Goal of the exercise » When you reach the line containing "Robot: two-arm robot", stop after it; until then, copy each line of the listing exactly, starting with the first.

Material provided »
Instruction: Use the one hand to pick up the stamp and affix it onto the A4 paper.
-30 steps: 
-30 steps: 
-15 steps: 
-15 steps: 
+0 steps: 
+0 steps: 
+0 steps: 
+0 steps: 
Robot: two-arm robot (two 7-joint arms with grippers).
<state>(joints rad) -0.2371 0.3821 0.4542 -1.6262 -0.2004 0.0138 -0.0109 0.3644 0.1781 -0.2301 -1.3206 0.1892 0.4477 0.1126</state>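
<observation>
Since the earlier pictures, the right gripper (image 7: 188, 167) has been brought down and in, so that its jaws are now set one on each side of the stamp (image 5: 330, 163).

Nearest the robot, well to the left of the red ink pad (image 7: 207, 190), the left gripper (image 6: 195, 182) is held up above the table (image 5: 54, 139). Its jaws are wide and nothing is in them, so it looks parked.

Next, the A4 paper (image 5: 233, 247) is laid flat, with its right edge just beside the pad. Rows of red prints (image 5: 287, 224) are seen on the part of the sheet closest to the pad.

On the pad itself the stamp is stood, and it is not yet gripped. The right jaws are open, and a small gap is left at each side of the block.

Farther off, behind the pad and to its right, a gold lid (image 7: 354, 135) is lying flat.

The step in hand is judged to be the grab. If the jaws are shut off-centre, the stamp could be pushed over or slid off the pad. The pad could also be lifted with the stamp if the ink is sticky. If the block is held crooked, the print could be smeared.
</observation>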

Answer section »
Instruction: Use the one hand to pick up the stamp and affix it onto the A4 paper.
-30 steps: 
-30 steps: 
-15 steps: 
-15 steps: 
+0 steps: 
+0 steps: 
+0 steps: 
+0 steps: 
Robot: two-arm robot (two 7-joint arms with grippers).

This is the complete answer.